* Exercise prompt *
Output each line of the data word for word, from the first through the line that holds "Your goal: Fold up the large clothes", and leave off whatever follows.

***** Data provided *****

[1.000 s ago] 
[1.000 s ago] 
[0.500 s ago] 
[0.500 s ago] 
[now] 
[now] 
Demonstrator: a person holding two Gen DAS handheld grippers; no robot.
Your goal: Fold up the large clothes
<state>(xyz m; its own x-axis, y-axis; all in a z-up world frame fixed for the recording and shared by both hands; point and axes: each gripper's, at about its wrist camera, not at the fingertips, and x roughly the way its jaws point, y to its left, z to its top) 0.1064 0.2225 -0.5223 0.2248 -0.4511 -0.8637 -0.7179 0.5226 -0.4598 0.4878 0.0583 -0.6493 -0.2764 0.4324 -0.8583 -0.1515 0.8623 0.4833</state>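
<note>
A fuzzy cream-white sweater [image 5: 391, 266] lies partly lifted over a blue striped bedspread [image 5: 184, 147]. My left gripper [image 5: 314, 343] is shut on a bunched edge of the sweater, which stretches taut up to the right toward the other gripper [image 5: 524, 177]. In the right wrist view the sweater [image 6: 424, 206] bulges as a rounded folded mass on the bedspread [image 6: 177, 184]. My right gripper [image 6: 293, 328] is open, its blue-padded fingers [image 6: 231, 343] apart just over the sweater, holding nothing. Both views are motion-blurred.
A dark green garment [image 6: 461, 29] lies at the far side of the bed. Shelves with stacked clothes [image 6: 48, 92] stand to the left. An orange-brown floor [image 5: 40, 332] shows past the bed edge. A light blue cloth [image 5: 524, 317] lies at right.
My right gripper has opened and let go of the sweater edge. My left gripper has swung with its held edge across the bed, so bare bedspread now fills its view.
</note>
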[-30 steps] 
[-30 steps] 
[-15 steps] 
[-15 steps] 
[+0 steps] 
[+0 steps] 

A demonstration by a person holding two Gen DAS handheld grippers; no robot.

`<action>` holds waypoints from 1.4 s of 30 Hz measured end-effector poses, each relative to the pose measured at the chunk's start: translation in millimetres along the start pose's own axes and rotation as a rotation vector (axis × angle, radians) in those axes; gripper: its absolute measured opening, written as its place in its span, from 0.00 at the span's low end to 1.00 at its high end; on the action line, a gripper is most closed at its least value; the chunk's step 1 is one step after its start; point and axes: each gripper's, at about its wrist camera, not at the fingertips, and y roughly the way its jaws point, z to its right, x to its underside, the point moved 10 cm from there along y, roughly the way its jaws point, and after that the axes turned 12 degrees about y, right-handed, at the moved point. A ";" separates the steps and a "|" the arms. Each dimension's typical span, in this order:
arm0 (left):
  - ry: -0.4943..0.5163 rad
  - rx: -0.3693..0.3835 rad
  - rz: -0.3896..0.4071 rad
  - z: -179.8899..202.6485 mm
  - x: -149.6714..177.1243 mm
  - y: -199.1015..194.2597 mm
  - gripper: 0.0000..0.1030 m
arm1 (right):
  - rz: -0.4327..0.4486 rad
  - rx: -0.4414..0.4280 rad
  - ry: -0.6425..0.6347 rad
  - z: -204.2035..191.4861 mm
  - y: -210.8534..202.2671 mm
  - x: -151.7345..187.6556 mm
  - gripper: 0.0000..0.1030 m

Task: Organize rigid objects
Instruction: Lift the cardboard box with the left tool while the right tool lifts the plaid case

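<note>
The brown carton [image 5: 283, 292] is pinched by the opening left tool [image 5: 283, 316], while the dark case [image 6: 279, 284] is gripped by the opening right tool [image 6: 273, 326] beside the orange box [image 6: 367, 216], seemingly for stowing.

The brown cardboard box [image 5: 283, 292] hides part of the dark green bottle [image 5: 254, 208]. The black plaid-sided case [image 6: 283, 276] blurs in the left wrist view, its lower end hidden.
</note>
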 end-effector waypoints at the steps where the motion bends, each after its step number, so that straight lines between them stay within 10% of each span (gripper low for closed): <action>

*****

* Your solution *
[1.000 s ago] 
[1.000 s ago] 
[0.500 s ago] 
[0.500 s ago] 
[now] 
[now] 
Demonstrator: a person holding two Gen DAS handheld grippers; no robot.
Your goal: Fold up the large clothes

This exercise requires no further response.